Halloween Ban At Arizona School Has Parents Fuming

Arizona Parent Up In Arms Over No-Halloween Policy

While Halloween festivities at many schools provide students with an opportunity to dress up in costume and indulge in candy, such is not the case at an Isaac Preschool campus in Phoenix, Ariz. which hasn’t celebrated Halloween in 10 years.

KPHO-TV reports that the campus shuns the holiday to “keep the focus on learning and not have the focus be on Halloween,” according to Abedon Fimbres, director of community relations with the Isaac School District.

One parent, however, is hoping to convince the district to revisit its policy. Jason Baker said his daughter Kaylee was looking forward to wearing her Cinderella costume to school, but Baker was told by the principal that Kaylee’s class would not be allowed to dress up or celebrate Halloween due to an outside group’s religious views.

Neither Baker nor the district named the group responsible for initiating the policy.
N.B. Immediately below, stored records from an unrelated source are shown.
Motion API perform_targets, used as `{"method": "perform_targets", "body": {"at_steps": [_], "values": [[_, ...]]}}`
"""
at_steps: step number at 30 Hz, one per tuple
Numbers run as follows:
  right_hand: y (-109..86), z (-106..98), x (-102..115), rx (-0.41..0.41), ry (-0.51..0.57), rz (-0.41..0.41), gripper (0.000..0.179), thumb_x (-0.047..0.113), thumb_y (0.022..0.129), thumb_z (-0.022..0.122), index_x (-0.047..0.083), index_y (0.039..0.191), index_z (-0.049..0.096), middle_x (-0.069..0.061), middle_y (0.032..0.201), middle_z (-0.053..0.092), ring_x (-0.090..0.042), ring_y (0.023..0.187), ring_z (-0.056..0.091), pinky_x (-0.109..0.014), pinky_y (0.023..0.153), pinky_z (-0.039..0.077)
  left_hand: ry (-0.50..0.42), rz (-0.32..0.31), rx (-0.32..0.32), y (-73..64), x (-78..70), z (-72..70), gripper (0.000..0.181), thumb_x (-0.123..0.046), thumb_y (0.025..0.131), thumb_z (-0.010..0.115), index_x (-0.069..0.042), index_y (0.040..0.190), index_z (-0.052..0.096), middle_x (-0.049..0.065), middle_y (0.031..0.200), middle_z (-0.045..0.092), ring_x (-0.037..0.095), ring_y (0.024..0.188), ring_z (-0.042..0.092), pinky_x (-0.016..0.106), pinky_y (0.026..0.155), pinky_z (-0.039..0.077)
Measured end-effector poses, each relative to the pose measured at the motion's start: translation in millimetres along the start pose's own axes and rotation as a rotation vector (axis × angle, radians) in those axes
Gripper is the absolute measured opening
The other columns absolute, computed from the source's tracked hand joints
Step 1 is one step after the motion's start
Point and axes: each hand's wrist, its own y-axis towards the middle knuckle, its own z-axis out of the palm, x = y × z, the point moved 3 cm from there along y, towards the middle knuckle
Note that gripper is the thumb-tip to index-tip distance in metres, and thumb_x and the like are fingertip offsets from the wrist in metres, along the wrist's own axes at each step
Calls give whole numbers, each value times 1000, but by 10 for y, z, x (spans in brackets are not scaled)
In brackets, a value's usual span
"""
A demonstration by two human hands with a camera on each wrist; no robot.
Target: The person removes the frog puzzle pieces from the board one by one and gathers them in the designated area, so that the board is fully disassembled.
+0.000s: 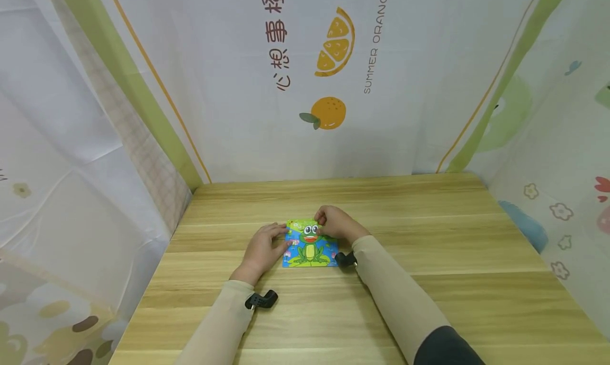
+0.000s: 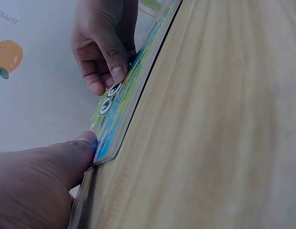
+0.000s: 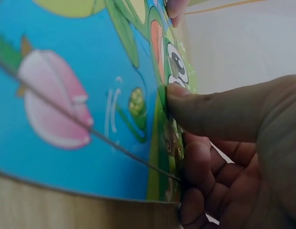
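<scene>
A small square board (image 1: 311, 254) printed with a cartoon frog on blue and green lies on the wooden table. My left hand (image 1: 263, 250) rests at its left side, fingers stretched toward the upper left corner and thumb touching the left edge. At the upper right corner, my right hand (image 1: 337, 223) pinches the board, fingers curled. The right wrist view has the right thumb (image 3: 209, 109) on the printed face near the frog's eye, the other fingers bent at the edge. A thin dark seam crosses the blue part beside a pink flower bud (image 3: 55, 98).
The wood-grain table (image 1: 410, 296) extends around the board on every side. White printed cloth (image 1: 229, 116) with orange fruit drawings hangs behind, and more cloth hangs at both sides. A black wrist camera (image 1: 261, 300) sits on the left sleeve, another (image 1: 345, 259) on the right.
</scene>
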Motion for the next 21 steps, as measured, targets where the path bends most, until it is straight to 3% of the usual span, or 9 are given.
{"method": "perform_targets", "body": {"at_steps": [15,21], "values": [[-12,7,-30,-33,13,-26,25,4,94,79,10,115,66,-2,101,64,-19,95,60,-36,89,55,-10,8,-9,5,8,2,41,-32,97,78,-13,133,72,1,147,63,27,146,46,48,121,38],[-36,19,-34,-62,-91,-81,22,7,98,73,13,118,70,2,98,64,-18,91,59,-35,87,54,-8,4,-9,2,7,2,40,-32,97,78,-14,133,73,1,147,62,27,146,46,48,121,38]]}}
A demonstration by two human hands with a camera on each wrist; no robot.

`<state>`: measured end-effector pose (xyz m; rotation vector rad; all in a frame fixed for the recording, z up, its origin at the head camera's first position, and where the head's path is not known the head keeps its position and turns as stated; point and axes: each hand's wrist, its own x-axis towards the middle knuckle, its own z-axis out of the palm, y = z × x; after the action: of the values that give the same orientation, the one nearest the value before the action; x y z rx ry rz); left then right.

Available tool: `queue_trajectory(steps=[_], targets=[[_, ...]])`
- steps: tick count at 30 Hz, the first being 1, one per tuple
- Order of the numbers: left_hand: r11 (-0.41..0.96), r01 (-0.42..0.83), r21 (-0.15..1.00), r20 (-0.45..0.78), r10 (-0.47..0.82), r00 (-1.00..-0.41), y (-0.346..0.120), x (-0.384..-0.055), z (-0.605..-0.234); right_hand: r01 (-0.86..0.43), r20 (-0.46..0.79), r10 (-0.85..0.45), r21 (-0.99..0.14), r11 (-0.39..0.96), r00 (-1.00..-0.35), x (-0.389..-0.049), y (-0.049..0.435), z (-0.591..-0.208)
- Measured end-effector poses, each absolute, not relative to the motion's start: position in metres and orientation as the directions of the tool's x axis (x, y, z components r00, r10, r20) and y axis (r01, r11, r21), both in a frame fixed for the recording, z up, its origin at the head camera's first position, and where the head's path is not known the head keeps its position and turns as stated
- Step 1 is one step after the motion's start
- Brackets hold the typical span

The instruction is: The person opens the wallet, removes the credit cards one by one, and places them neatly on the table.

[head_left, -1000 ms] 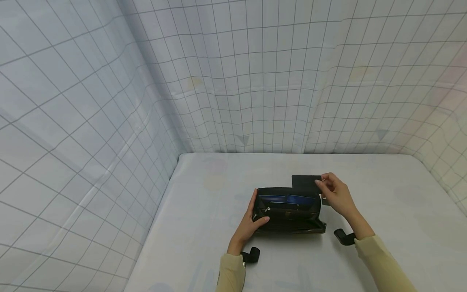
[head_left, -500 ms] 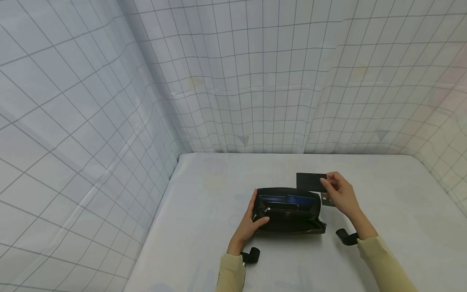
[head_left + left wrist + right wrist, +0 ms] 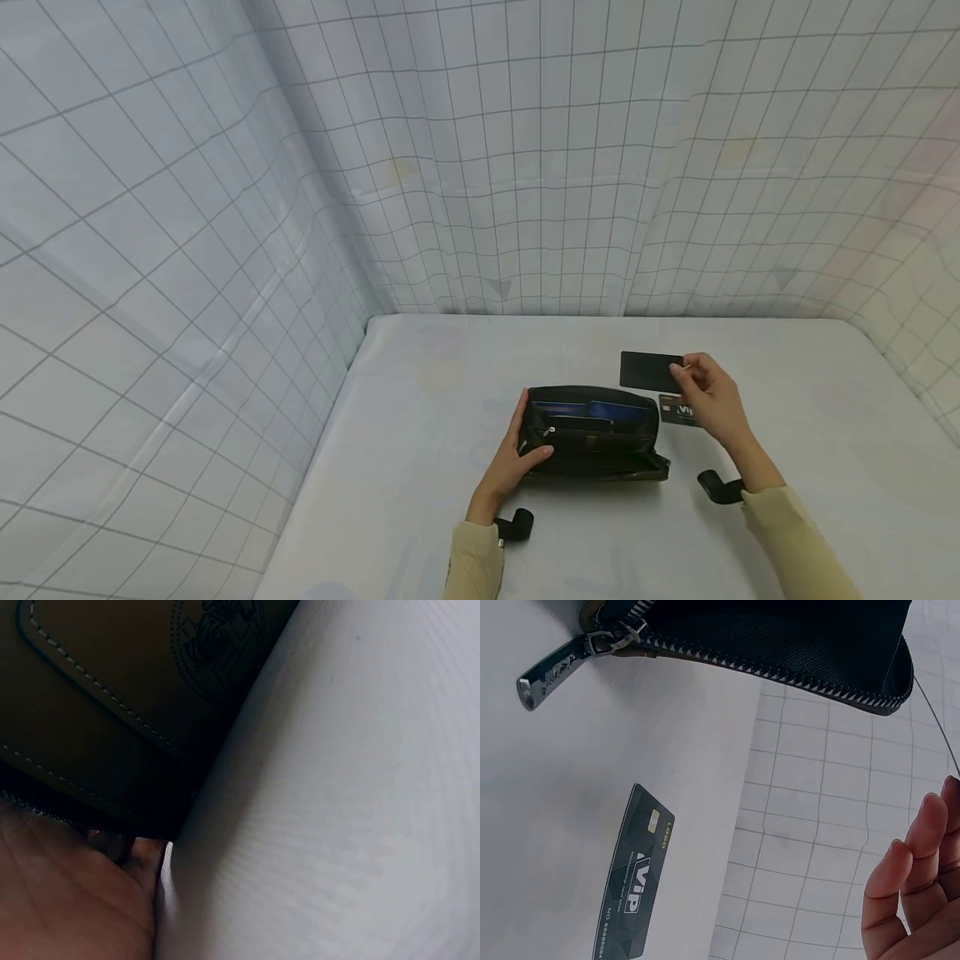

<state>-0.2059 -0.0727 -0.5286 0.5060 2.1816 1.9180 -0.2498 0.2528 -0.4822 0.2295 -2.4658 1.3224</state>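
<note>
A dark zip-around wallet (image 3: 588, 467) stands unzipped on the table in the head view, its mouth spread wide. Blue cards (image 3: 618, 411) sit in its inner slots. My left hand (image 3: 506, 467) holds the wallet's left end, thumb at the near side and fingers behind. Stitching and a stamped emblem show on the wallet's outer face (image 3: 112, 667) in the left wrist view. Above the wallet's right end, my right hand (image 3: 712, 400) pinches a black card (image 3: 648, 372) by its right edge. Beneath that hand lies a VIP card (image 3: 636, 881), partly covered in the head view.
A white-covered table (image 3: 420, 417) bears everything. White gridded curtain (image 3: 510, 208) hangs behind it and on both sides. The wallet's metal zip pull (image 3: 551, 675) juts out in the right wrist view. Black wrist cameras (image 3: 516, 525) are strapped to both wrists.
My right hand has carried the black card to the right and slightly up, clear of the wallet's edge. More of the VIP card shows beneath. My left hand and the wallet have stayed put.
</note>
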Motion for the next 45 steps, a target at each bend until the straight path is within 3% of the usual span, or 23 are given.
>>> queue_trajectory(steps=[45], targets=[[0.102, 0.104, 0.989, 0.059, 0.372, -0.926, -0.072, -0.206, -0.529, -0.142, 0.276, 0.111, -0.752, 0.644, -0.955, -0.243, 0.316, -0.497]])
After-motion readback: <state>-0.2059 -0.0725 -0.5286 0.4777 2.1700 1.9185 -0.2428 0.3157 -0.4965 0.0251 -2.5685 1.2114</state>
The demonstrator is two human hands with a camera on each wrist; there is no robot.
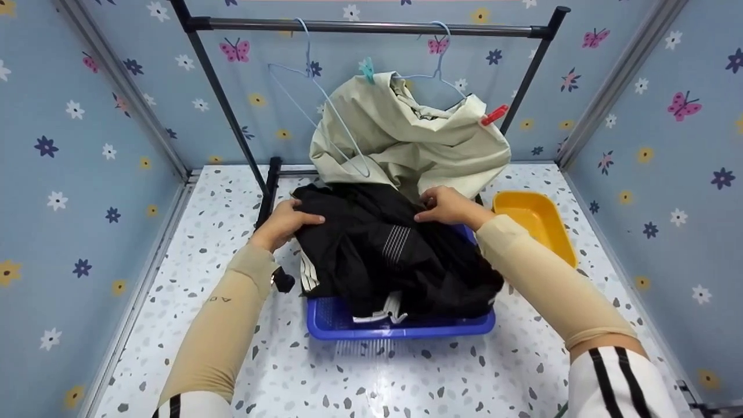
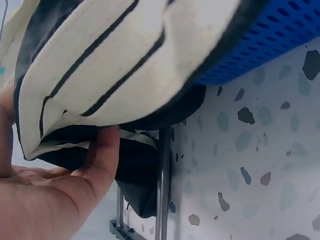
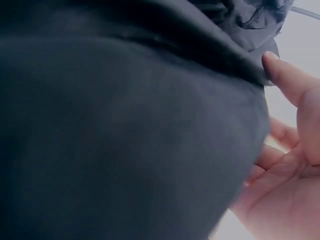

According to Fimbres, “if parents at that school wanted to change the policy, they would have to come together and decide as a group that they wanted to implement a different policy."

That is exactly what Baker is pushing for. One solution the father proposed is allowing the children who don’t wish to celebrate Halloween, or who are not allowed, to go to another room or the library during the festivities. And regardless of the current policy, he plans on sending his daughter to school in costume on Wednesday.

Banning Halloween in schools is nothing new, as just last year, two elementary schools in Ithaca, N.Y. nixed their annual Halloween parade and classroom parties, citing their students’ diverse backgrounds.

In Massachusetts, John F. Kennedy Elementary School Principal Anne Foley banned costumes in school for Halloween. In an email to teachers regarding holidays, she also warned them to “be careful” about celebrating Thanksgiving and said that celebrating Columbus Day is "an insult and a slight."

District 69 in Skokie, Il. has also elected to ban Halloween — a decision that had been weighed for about three years.